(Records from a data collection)

_ _ _

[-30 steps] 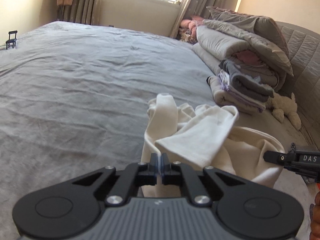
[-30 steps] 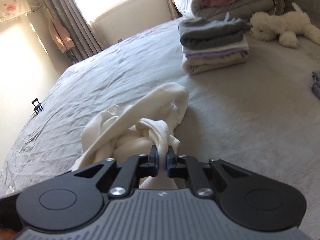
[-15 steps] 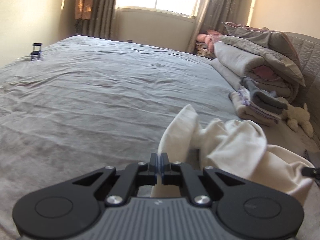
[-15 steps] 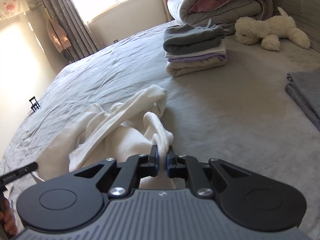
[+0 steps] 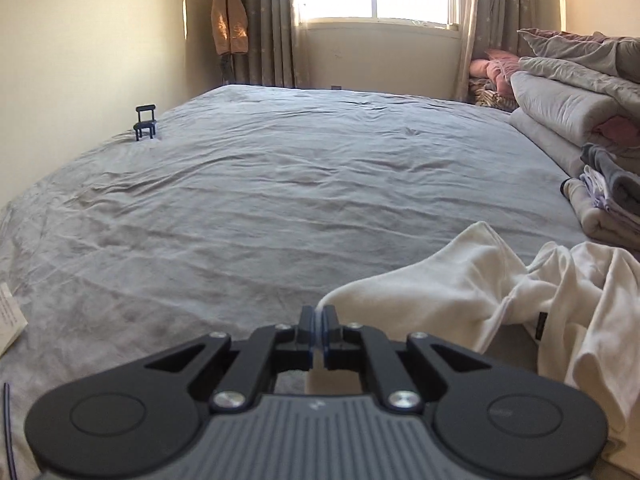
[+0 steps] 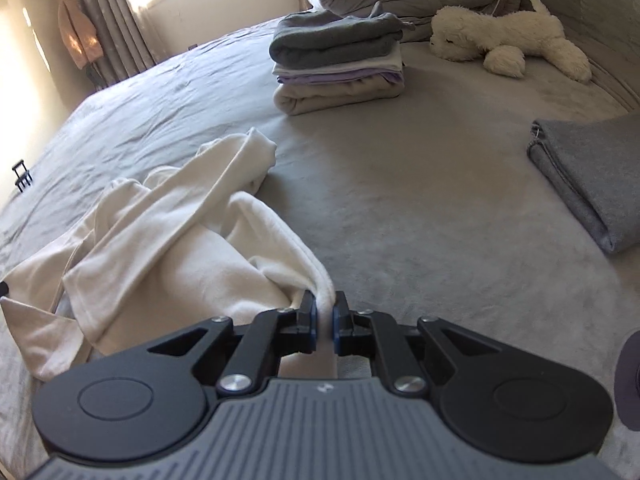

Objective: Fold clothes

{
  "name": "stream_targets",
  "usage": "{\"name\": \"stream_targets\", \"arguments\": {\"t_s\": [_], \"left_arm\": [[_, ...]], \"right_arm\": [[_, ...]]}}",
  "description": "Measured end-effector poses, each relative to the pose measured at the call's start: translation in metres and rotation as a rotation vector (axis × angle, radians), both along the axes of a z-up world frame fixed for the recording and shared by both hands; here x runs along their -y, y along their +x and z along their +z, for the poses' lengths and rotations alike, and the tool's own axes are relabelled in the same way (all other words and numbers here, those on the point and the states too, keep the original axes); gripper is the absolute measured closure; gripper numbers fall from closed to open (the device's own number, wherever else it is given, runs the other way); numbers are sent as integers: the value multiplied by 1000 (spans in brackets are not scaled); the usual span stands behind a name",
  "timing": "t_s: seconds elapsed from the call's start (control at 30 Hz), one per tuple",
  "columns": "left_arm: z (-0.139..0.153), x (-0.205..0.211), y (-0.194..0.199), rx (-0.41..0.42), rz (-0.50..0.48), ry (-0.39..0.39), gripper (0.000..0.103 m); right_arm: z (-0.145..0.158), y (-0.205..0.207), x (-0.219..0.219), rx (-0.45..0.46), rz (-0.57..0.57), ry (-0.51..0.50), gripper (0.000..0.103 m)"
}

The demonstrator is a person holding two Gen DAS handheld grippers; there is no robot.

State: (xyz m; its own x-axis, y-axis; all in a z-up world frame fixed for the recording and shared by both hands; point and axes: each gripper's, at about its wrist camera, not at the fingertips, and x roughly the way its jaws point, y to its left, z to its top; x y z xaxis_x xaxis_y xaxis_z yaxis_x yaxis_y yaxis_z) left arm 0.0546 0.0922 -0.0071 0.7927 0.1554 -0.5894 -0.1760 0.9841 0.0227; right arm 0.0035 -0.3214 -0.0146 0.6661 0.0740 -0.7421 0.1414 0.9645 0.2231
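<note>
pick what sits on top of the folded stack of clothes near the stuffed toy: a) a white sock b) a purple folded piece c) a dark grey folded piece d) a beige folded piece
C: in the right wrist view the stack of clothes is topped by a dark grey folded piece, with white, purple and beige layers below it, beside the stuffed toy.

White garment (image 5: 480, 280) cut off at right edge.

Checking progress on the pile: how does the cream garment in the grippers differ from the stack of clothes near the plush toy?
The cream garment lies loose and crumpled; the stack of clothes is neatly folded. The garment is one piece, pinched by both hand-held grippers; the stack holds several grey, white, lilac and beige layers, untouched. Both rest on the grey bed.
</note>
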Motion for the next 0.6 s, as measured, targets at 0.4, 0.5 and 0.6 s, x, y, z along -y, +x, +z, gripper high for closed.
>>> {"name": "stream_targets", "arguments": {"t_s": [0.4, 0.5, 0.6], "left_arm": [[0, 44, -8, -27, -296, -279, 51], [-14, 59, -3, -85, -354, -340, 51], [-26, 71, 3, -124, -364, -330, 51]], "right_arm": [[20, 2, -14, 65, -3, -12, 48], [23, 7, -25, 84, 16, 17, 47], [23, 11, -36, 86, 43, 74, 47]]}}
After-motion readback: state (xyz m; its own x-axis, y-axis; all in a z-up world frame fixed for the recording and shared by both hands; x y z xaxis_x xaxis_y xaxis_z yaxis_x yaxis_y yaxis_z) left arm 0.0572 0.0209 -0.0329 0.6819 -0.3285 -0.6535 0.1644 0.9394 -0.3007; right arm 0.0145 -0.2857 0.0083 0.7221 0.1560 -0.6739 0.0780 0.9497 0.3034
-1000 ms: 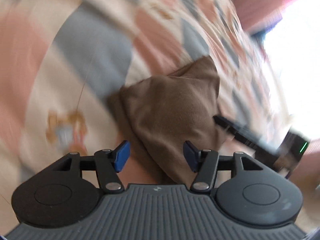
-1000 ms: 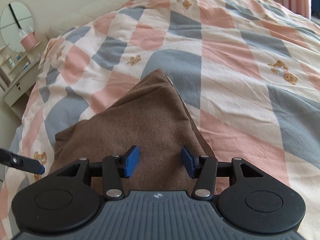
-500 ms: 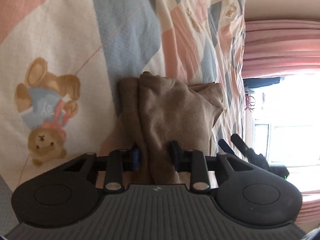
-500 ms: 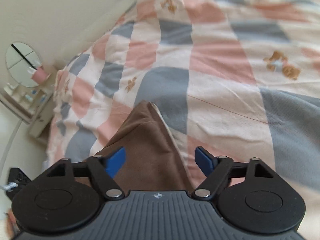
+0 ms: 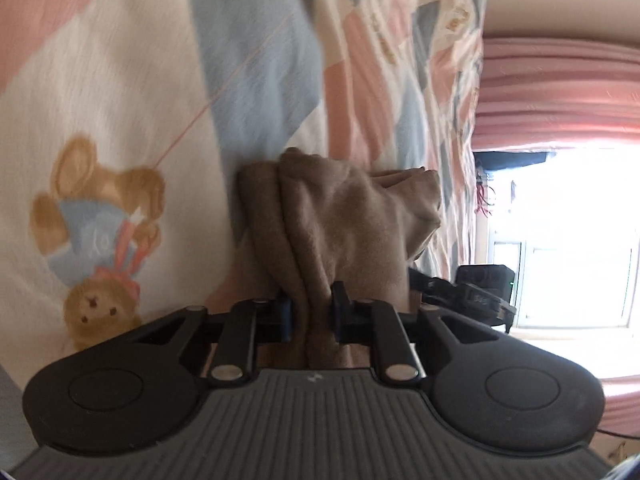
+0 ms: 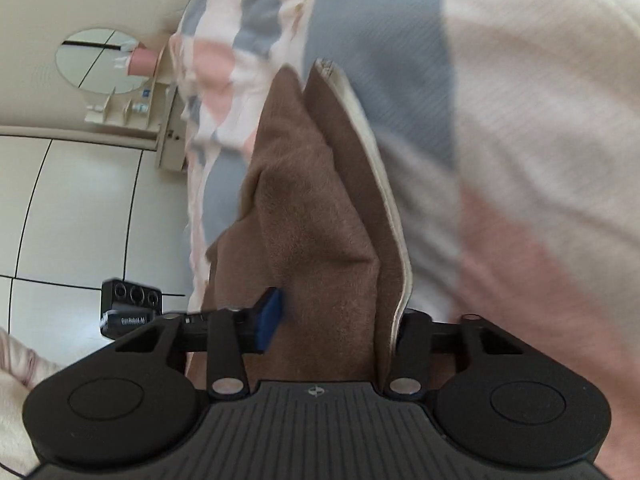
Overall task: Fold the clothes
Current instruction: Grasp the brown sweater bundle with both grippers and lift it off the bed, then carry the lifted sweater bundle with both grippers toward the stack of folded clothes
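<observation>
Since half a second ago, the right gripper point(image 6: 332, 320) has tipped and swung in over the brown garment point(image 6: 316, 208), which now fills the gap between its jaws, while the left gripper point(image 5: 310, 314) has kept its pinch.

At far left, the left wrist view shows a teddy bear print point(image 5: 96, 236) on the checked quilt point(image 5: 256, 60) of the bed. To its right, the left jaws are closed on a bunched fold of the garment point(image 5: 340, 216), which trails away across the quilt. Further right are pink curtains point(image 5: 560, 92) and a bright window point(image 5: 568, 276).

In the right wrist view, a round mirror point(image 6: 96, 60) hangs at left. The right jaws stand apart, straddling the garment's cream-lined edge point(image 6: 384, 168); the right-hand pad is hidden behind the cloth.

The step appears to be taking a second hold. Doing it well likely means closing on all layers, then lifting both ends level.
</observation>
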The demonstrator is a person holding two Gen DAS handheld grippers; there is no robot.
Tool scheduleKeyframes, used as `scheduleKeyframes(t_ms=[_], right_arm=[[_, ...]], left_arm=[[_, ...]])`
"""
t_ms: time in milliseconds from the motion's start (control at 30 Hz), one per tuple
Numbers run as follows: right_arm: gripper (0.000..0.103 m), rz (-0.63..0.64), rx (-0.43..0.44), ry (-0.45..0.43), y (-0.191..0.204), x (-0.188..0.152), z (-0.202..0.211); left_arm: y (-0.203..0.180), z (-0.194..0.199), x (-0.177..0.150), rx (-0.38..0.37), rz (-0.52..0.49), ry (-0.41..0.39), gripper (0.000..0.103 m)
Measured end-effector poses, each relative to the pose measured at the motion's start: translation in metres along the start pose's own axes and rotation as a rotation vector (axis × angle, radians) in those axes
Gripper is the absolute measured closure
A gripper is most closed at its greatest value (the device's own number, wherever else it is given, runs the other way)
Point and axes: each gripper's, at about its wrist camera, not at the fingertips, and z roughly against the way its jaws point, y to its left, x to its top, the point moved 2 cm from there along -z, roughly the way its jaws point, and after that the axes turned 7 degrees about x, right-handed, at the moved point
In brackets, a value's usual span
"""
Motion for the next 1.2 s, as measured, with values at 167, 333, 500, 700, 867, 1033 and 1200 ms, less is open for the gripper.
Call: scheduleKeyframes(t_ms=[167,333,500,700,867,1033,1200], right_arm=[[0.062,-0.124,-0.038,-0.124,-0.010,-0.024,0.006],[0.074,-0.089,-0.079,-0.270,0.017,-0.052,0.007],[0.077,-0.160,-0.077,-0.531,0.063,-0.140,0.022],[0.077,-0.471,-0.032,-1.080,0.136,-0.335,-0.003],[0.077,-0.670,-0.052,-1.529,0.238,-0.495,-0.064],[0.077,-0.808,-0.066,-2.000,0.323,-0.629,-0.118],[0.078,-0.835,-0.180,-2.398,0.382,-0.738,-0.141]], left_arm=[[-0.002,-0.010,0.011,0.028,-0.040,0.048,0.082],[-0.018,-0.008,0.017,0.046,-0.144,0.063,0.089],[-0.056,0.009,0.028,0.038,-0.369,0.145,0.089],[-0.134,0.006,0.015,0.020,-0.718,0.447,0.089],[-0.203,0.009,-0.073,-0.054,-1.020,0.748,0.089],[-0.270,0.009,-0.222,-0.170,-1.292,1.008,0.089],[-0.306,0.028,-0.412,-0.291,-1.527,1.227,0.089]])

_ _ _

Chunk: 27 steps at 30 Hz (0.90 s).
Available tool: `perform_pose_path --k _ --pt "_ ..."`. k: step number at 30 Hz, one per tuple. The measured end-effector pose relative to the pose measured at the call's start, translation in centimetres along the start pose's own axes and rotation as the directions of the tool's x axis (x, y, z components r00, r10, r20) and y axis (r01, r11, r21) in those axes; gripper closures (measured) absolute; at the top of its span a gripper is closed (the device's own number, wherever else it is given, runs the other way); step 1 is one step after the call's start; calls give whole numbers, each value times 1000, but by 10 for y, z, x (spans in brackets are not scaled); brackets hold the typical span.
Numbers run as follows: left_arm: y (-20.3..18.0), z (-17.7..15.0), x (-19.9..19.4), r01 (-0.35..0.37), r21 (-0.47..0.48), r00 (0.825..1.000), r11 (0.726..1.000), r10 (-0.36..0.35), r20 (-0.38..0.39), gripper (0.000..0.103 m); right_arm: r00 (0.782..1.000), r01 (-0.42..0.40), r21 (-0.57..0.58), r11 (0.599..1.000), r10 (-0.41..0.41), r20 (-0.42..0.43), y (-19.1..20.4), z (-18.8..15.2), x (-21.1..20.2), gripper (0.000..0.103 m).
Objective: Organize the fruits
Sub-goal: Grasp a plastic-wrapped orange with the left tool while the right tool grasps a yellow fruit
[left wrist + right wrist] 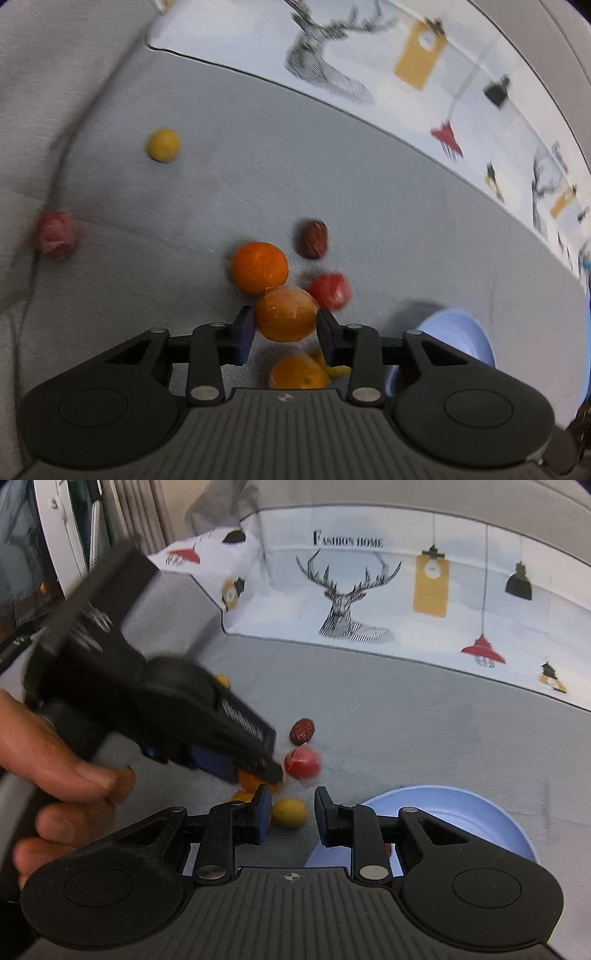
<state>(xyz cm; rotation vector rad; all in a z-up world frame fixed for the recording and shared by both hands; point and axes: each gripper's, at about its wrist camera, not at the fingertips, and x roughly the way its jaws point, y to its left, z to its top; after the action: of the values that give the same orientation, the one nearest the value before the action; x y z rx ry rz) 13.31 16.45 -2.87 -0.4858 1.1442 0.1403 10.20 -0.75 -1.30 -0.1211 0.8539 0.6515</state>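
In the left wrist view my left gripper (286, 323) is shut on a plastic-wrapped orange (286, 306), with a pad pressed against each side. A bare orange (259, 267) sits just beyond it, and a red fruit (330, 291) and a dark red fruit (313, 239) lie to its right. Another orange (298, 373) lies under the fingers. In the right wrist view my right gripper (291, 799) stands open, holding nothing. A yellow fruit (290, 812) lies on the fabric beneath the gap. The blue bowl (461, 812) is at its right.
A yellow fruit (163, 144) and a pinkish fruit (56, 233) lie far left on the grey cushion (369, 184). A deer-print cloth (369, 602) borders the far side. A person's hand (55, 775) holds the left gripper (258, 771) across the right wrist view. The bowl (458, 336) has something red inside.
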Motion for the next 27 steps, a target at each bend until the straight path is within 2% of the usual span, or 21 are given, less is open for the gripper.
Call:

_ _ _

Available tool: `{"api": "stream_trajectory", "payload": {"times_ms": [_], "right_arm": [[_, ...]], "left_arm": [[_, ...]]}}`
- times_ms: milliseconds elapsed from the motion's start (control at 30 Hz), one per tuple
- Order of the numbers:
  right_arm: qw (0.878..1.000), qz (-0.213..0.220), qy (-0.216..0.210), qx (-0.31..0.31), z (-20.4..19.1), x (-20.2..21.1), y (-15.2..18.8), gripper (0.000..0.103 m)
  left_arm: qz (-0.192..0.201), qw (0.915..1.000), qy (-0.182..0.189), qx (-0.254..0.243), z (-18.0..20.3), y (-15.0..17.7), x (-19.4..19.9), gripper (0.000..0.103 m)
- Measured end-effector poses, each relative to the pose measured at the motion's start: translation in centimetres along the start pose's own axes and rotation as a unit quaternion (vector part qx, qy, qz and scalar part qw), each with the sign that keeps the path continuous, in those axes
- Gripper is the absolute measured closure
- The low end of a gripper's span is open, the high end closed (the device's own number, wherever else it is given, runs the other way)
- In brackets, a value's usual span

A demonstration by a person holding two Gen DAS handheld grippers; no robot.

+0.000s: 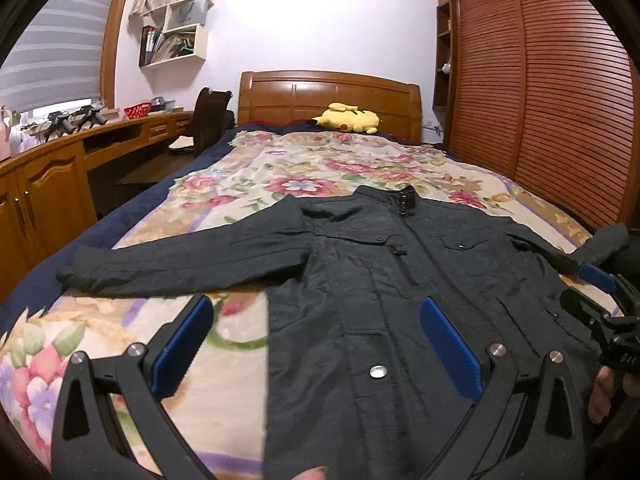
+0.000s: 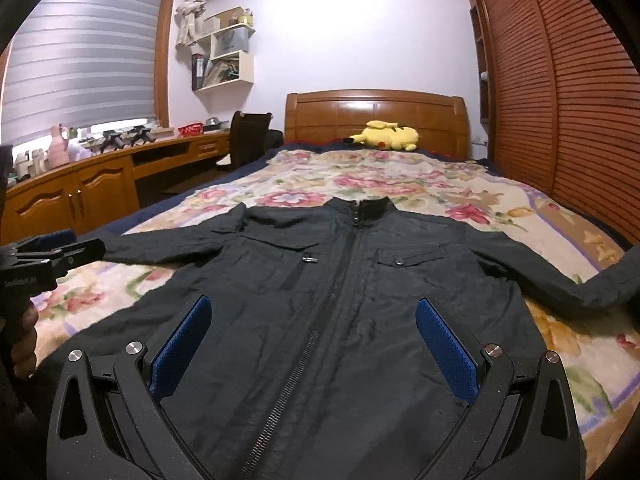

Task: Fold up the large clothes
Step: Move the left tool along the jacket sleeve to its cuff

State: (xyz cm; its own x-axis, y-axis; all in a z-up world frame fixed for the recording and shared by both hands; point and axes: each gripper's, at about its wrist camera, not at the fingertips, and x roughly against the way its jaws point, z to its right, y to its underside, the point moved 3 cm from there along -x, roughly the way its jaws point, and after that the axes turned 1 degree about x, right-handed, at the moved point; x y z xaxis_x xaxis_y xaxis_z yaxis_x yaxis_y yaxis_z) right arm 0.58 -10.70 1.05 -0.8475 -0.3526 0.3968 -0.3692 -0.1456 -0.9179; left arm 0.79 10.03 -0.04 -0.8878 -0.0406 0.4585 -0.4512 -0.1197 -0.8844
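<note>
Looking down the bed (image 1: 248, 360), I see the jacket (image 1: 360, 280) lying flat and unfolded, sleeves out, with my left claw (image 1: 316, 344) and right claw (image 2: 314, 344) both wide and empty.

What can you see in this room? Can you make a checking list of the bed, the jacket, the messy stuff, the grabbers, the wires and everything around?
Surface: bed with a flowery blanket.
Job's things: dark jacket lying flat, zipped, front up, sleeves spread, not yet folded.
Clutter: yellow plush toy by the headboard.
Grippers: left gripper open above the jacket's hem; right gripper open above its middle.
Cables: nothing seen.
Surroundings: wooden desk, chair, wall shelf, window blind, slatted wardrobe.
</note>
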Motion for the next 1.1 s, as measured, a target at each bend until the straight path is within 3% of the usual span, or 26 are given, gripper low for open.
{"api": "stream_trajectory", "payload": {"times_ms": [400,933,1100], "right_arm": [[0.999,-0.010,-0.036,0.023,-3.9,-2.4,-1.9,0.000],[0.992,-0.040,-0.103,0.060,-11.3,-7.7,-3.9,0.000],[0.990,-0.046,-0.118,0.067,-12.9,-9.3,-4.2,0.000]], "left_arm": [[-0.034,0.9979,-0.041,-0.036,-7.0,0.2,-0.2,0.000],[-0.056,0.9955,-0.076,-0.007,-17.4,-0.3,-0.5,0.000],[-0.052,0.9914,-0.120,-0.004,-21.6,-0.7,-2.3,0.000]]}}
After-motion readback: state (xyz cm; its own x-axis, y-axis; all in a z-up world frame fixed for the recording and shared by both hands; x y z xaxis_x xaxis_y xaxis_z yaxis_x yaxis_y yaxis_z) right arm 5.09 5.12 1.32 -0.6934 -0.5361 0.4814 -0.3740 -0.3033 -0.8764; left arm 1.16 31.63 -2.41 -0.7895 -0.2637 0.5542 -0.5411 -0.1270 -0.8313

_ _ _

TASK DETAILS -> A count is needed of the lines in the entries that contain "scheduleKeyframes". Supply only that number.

YOUR RESPONSE -> 2